◆ **Directions**
Select and copy out every line in the records containing "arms".

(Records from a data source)
=-=-=
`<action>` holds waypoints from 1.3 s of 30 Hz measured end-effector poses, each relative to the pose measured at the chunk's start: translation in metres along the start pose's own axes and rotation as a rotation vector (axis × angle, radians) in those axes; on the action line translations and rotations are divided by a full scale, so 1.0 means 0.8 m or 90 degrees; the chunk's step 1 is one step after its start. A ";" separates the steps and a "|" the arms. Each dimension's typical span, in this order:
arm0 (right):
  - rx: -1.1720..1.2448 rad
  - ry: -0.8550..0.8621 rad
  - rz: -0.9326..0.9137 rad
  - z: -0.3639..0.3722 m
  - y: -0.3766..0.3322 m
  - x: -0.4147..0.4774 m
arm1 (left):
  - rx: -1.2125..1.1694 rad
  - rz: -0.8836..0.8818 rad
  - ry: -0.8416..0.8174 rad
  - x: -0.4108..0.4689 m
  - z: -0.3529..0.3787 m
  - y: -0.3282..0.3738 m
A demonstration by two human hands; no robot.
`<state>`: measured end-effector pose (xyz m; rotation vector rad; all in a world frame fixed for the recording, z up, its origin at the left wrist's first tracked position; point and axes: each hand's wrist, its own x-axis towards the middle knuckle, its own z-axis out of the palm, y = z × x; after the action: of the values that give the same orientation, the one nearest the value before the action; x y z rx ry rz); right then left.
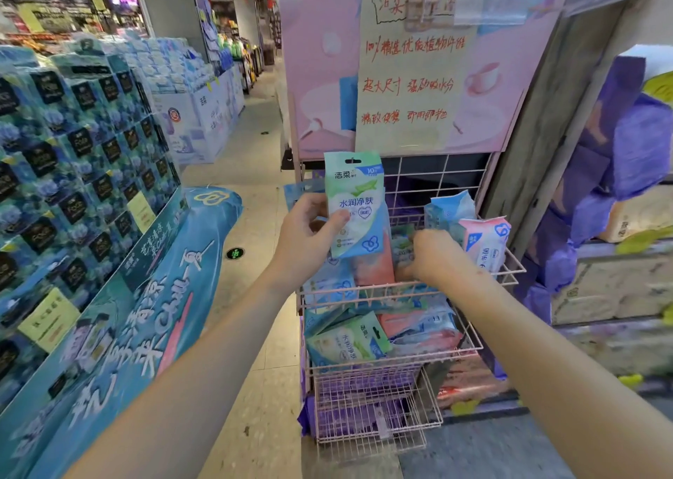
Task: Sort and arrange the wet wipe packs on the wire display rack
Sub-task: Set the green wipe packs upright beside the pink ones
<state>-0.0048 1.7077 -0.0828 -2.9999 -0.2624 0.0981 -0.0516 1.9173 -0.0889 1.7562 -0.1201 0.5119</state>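
Bright, even shop lighting; wide-angle bending and blur toward the edges.

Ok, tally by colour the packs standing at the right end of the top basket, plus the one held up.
green pack, held up by the left hand: 1
blue pack, right end: 1
pink pack, right end: 1
Total: 3

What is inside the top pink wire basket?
A peach plastic pack, a light-blue pack and a pink-and-white pack at right. The right hand and the green-and-blue pack in the left hand cover the rest.
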 end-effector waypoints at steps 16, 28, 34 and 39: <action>-0.073 0.000 0.021 0.003 -0.004 -0.001 | -0.033 -0.012 -0.028 0.004 0.000 -0.009; -0.031 0.008 0.046 -0.004 -0.011 -0.006 | -0.047 -0.019 -0.005 0.004 0.004 -0.008; 0.072 0.029 0.052 -0.011 -0.008 0.005 | -0.059 -0.031 0.024 0.004 0.005 -0.007; 0.170 0.065 0.059 -0.019 -0.005 -0.004 | -0.075 -0.035 0.040 0.003 0.003 -0.007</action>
<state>-0.0077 1.7093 -0.0668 -2.7399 -0.0917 -0.0099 -0.0465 1.9166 -0.0935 1.6224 -0.0565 0.5097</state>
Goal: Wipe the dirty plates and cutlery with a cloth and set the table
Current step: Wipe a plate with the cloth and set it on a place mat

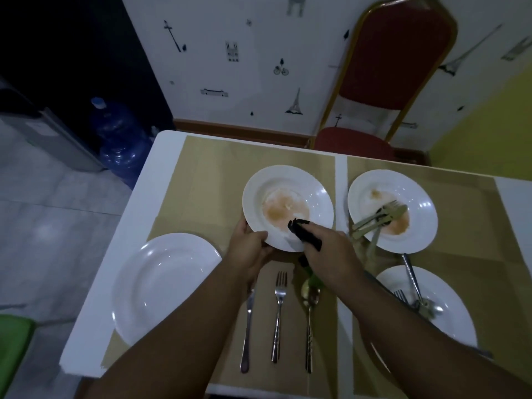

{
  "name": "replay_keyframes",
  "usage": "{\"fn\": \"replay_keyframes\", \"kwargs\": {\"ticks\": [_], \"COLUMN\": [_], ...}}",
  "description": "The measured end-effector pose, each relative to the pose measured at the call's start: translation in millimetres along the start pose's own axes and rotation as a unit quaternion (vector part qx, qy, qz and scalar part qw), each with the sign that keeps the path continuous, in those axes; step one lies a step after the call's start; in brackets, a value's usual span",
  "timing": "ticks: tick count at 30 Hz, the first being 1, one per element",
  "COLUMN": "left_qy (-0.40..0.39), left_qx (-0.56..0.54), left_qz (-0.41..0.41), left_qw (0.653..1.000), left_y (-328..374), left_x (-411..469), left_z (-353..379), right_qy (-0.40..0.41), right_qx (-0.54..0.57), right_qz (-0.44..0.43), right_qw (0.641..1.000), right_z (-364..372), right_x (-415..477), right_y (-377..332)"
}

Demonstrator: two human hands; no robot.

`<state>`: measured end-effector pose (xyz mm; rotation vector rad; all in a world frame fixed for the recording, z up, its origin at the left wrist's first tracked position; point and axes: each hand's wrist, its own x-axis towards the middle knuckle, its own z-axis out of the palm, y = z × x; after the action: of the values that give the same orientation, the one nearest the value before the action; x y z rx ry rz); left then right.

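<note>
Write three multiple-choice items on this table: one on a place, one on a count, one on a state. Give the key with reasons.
1. Where is the dark cloth being applied?
A) on the red chair
B) on the near part of the stained centre plate
C) on the fork

2. How many white plates are in view?
A) two
B) three
C) four

3. What state is the near-left plate in?
A) clean
B) smeared orange
C) piled with cutlery

Key:
1 B: the right hand holds the cloth against that plate while the left hand grips its rim.
2 C: besides those two there are the far-right plate and the near-right plate.
3 A: its surface shows only white glaze and light glints.
</note>
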<state>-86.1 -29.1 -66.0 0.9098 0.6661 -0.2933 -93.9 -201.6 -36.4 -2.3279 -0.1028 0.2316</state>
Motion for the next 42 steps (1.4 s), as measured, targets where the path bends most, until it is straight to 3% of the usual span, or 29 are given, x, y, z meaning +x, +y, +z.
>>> {"fn": "replay_keyframes", "kwargs": {"ticks": [5, 13, 18, 22, 27, 31, 37, 40, 42], "left_qy": [0.019, -0.005, -0.015, -0.006, -0.016, -0.063, -0.079, -0.074, -0.071], "left_qx": [-0.053, -0.121, -0.098, -0.051, 0.031, 0.077, 0.084, 0.086, 0.101], "left_qz": [0.001, 0.048, 0.061, 0.045, 0.013, -0.003, 0.028, 0.022, 0.012], "left_qw": [0.998, 0.991, 0.993, 0.998, 0.999, 0.995, 0.993, 0.993, 0.992], "left_y": [-24, -62, -60, -58, -56, -52, -34, -32, -37], "left_x": [-46, -115, -143, -158, -170, -174, -166, -168, -171], "left_z": [7, 17, 20, 5, -14, -23, -42, -53, -57], "right_qy": [0.006, -0.033, -0.074, -0.075, -0.064, -0.017, -0.097, -0.121, -0.069], "right_qx": [-0.098, -0.074, -0.195, -0.31, -0.351, -0.25, -0.243, -0.253, -0.246], "right_qz": [-0.061, -0.164, -0.208, -0.167, -0.048, -0.066, -0.158, -0.119, -0.074], "right_qw": [0.993, 0.983, 0.956, 0.933, 0.933, 0.966, 0.952, 0.953, 0.964], "right_z": [-16, -16, -20, -34, -46, -20, -3, -19, -30], "right_x": [-16, -59, -95, -106, -100, -83, -118, -130, -119], "right_y": [16, -7, -19, -2, 3, -22, -57, -49, -39]}}
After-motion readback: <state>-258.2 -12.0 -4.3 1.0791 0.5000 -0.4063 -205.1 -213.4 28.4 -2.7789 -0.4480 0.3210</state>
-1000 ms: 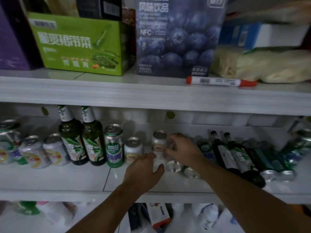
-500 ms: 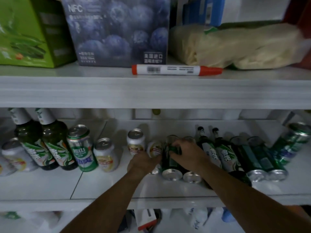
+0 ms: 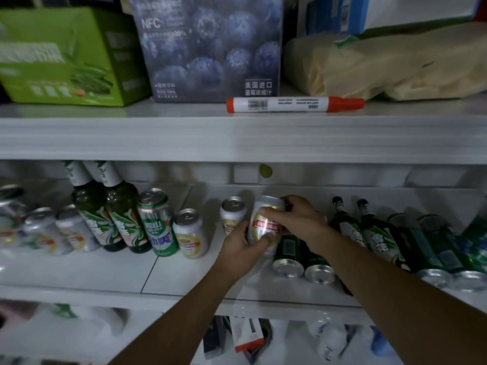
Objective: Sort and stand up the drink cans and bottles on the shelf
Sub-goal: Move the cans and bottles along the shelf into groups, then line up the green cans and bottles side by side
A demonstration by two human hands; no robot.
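Note:
Both hands hold a silver can with a red and yellow label (image 3: 264, 225), nearly upright, just above the white lower shelf (image 3: 105, 270). My left hand (image 3: 241, 247) grips its lower part and my right hand (image 3: 295, 219) grips its upper side. Behind it stands a silver can (image 3: 232, 213). To the left stand another silver can (image 3: 189, 234), a green can (image 3: 156, 222) and two green bottles (image 3: 110, 217). Two dark green cans (image 3: 288, 255) lie on their sides under my right wrist. Two green bottles (image 3: 369, 233) lie further right.
More green cans (image 3: 434, 256) lie at the far right. Silver cans (image 3: 44, 233) sit at the far left. The upper shelf carries a green box (image 3: 60, 56), a blueberry carton (image 3: 208, 46), a red-capped marker (image 3: 292, 104) and a beige bag (image 3: 382, 67).
The silver can that lay between my hands has been lifted and turned nearly upright, held by both hands. My right hand left the lying green cans. The view shifted slightly.

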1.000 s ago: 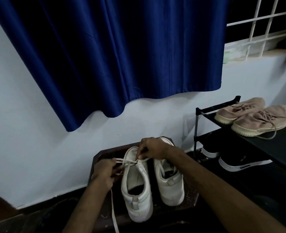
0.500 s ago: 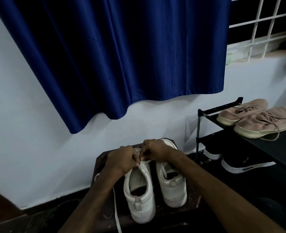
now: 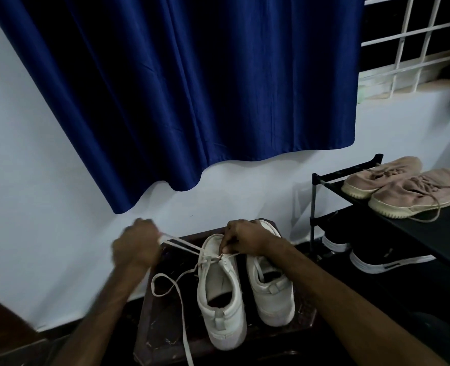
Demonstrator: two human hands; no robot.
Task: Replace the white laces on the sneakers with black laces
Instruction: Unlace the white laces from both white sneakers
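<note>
Two white sneakers stand heel-toward-me on a dark wooden stool (image 3: 165, 336). The left sneaker (image 3: 222, 294) has its white lace (image 3: 184, 247) partly pulled out. My left hand (image 3: 136, 244), blurred, is shut on the lace and holds it taut out to the left of the shoe; a loose loop hangs down over the stool's front. My right hand (image 3: 247, 237) pinches the lace at the eyelets near the left sneaker's toe. The right sneaker (image 3: 270, 289) sits beside it, its toe hidden behind my right hand. No black laces are visible.
A black shoe rack (image 3: 435, 233) stands to the right with a pair of pink sneakers (image 3: 406, 188) on top and black shoes (image 3: 382, 257) on the lower shelf. A blue curtain (image 3: 192, 88) hangs on the white wall behind. A barred window is at the top right.
My left hand has pulled away from the shoe to the left, drawing the white lace out taut. My right hand stays at the eyelets.
</note>
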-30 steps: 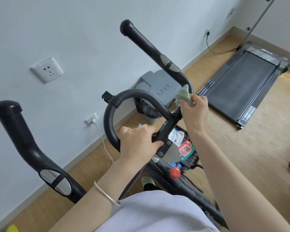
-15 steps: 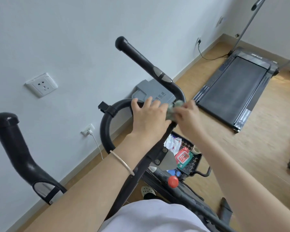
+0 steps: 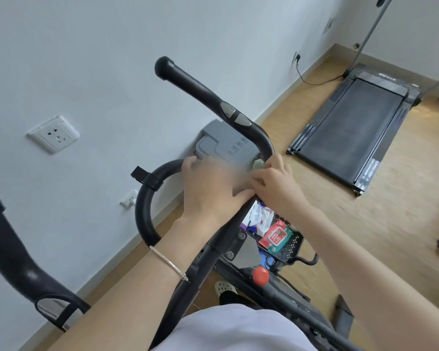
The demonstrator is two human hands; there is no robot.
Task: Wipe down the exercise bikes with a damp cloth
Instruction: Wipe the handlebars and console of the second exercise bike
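Since a moment ago the left hand (image 3: pixel 211 188) has slid further over the handlebar (image 3: pixel 147 198) at frame centre, meeting the right hand (image 3: pixel 276 183). The left fingers are motion-blurred, spread loosely over the bar; whether they grip it I cannot tell. The right fingers are curled shut around the cloth (image 3: pixel 259 163), only a pale green scrap showing just above them, against the bar. Behind sits a grey bin (image 3: pixel 226 145); a treadmill (image 3: pixel 350 130) lies at upper right.
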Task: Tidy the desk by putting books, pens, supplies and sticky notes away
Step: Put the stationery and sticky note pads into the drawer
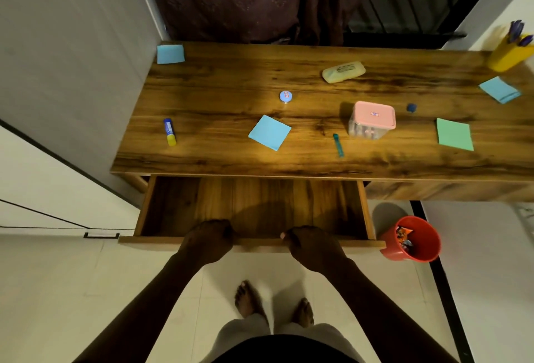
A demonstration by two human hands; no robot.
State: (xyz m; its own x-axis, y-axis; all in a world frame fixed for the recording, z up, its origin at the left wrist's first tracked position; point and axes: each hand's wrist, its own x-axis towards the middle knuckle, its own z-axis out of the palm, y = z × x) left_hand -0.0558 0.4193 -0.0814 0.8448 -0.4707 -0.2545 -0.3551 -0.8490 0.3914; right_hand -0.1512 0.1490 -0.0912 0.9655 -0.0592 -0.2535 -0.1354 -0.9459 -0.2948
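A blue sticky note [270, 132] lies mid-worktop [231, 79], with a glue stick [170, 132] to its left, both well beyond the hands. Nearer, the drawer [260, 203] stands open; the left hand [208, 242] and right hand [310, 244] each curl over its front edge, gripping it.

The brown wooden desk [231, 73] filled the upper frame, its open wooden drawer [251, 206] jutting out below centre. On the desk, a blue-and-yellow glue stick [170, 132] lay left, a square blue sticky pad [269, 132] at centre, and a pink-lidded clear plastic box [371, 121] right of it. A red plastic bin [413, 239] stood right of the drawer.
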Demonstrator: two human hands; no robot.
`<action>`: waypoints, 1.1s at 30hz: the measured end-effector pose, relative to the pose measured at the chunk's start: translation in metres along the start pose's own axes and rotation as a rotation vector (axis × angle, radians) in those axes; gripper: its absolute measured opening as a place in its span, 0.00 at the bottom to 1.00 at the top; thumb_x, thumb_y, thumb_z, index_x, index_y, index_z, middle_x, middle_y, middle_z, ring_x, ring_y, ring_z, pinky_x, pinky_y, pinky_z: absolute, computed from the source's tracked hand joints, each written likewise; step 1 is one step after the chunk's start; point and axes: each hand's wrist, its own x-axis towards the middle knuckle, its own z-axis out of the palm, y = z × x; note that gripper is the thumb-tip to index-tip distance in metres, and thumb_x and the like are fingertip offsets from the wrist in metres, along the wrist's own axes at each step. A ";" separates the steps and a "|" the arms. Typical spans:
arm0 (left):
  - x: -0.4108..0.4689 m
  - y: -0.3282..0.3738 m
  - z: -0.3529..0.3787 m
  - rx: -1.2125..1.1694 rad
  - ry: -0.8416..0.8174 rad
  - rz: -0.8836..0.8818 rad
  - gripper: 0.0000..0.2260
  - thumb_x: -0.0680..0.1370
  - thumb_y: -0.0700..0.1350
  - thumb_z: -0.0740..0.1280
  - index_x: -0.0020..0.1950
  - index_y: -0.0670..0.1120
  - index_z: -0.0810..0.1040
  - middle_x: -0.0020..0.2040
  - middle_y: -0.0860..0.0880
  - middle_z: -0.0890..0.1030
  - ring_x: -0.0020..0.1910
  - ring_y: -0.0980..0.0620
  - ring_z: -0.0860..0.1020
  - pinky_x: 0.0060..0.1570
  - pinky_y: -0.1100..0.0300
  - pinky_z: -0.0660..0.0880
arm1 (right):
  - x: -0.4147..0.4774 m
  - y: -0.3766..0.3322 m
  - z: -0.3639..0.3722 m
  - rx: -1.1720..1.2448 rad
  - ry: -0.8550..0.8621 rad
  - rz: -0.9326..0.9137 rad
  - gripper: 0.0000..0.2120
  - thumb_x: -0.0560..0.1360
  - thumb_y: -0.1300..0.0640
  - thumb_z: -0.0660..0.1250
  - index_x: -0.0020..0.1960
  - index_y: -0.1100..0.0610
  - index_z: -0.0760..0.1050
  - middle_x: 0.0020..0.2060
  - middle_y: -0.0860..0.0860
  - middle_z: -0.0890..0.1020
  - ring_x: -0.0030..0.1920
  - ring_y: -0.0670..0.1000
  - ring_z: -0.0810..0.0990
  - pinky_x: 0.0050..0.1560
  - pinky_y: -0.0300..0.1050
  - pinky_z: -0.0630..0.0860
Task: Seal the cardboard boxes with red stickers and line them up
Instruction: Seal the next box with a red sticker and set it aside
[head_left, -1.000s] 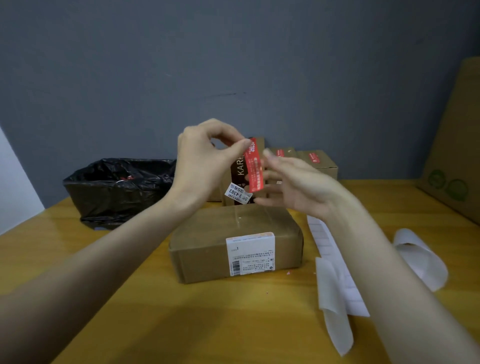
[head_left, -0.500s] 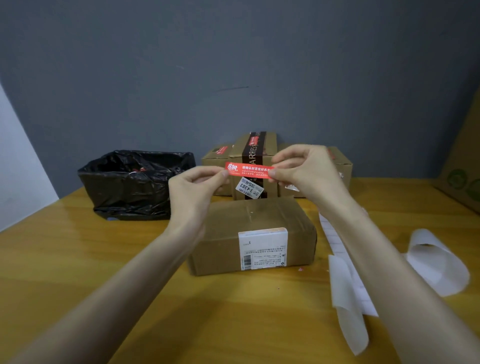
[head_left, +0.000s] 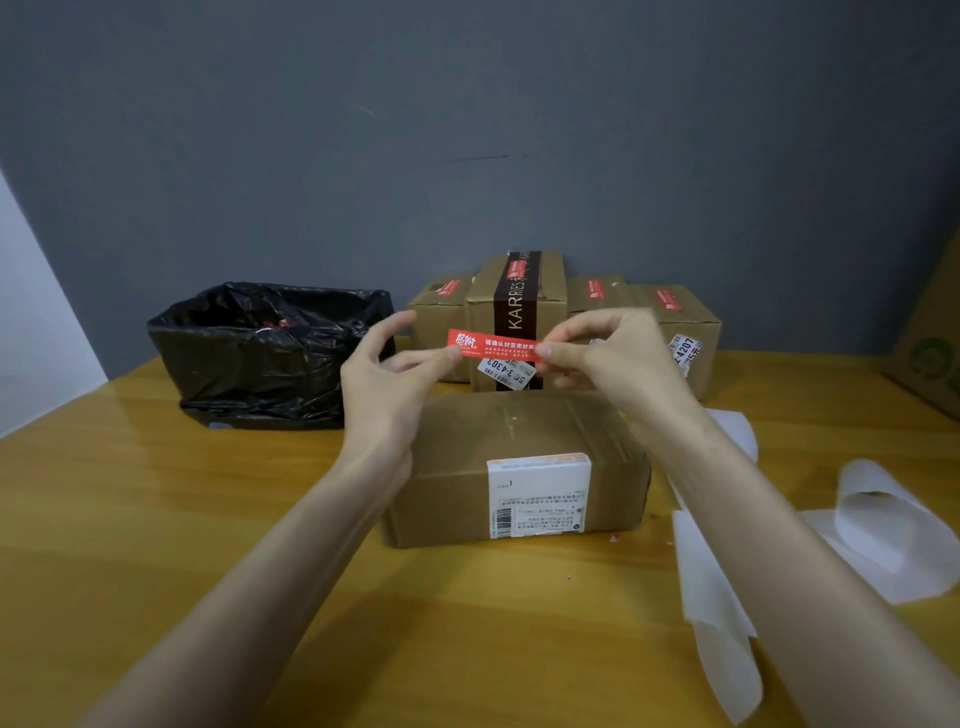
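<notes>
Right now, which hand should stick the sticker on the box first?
Probably the right hand. Both pinch the sticker by its ends, but the right end hangs nearer the middle seam of the box, while the left hand sits by its left edge.

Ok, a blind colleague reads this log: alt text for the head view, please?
The left hand and right hand pinch the ends of a red sticker above a cardboard box on a table. Stickered boxes stand behind; a black bag sits left, white backing paper right.
</notes>
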 end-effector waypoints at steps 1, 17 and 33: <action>0.000 0.000 -0.001 0.018 -0.020 0.008 0.14 0.72 0.42 0.72 0.56 0.51 0.77 0.40 0.54 0.84 0.41 0.65 0.80 0.50 0.67 0.73 | 0.000 0.000 -0.001 -0.010 -0.023 0.016 0.06 0.70 0.60 0.73 0.35 0.55 0.80 0.39 0.53 0.84 0.43 0.50 0.83 0.42 0.46 0.81; 0.009 0.006 -0.012 0.358 -0.184 0.055 0.03 0.72 0.47 0.72 0.41 0.49 0.83 0.40 0.57 0.78 0.46 0.58 0.76 0.47 0.61 0.74 | 0.003 0.001 -0.009 -0.121 -0.107 0.097 0.07 0.69 0.59 0.74 0.34 0.52 0.79 0.39 0.47 0.80 0.47 0.48 0.76 0.47 0.45 0.72; 0.021 -0.020 -0.009 0.690 -0.312 -0.041 0.07 0.73 0.48 0.71 0.35 0.51 0.81 0.41 0.52 0.80 0.53 0.47 0.77 0.60 0.41 0.70 | 0.008 0.021 0.008 -0.484 -0.154 0.174 0.22 0.72 0.56 0.71 0.61 0.58 0.67 0.54 0.55 0.77 0.56 0.54 0.76 0.54 0.48 0.74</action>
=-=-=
◆ **Result of this exercise**
`<action>` holds waypoints from 1.3 s of 30 Hz measured end-effector poses, each relative to the pose measured at the chunk's start: translation in metres along the start pose's own axes and rotation as a rotation vector (axis × angle, radians) in those axes; on the action line translations and rotations are divided by a full scale, so 1.0 means 0.8 m or 90 degrees; the chunk's step 1 is one step after its start. A ";" separates the steps and a "|" the arms. Each dimension's typical span, in this order:
`<action>`: waypoints, 1.1s at 30hz: the measured end-effector pose, relative to the pose measured at the chunk's start: translation in metres along the start pose's own axes and rotation as a rotation vector (axis × angle, radians) in those axes; gripper: its absolute measured opening as a place in its span, 0.00 at the bottom to 1.00 at the top; thumb_x, thumb_y, thumb_z, index_x, index_y, index_z, middle_x, middle_y, middle_z, ring_x, ring_y, ring_z, pinky_x, pinky_y, pinky_z: absolute, computed from the source's tracked hand joints, each written likewise; step 1 is one step after the chunk's start; point and axes: each hand's wrist, its own x-axis towards the middle knuckle, its own z-axis out of the palm, y = z × x; note that gripper is the thumb-tip to index-tip distance in metres, and thumb_x and the like are fingertip offsets from the wrist in metres, along the wrist's own axes at each step. A ";" separates the steps and a "|" the arms. Typical spans:

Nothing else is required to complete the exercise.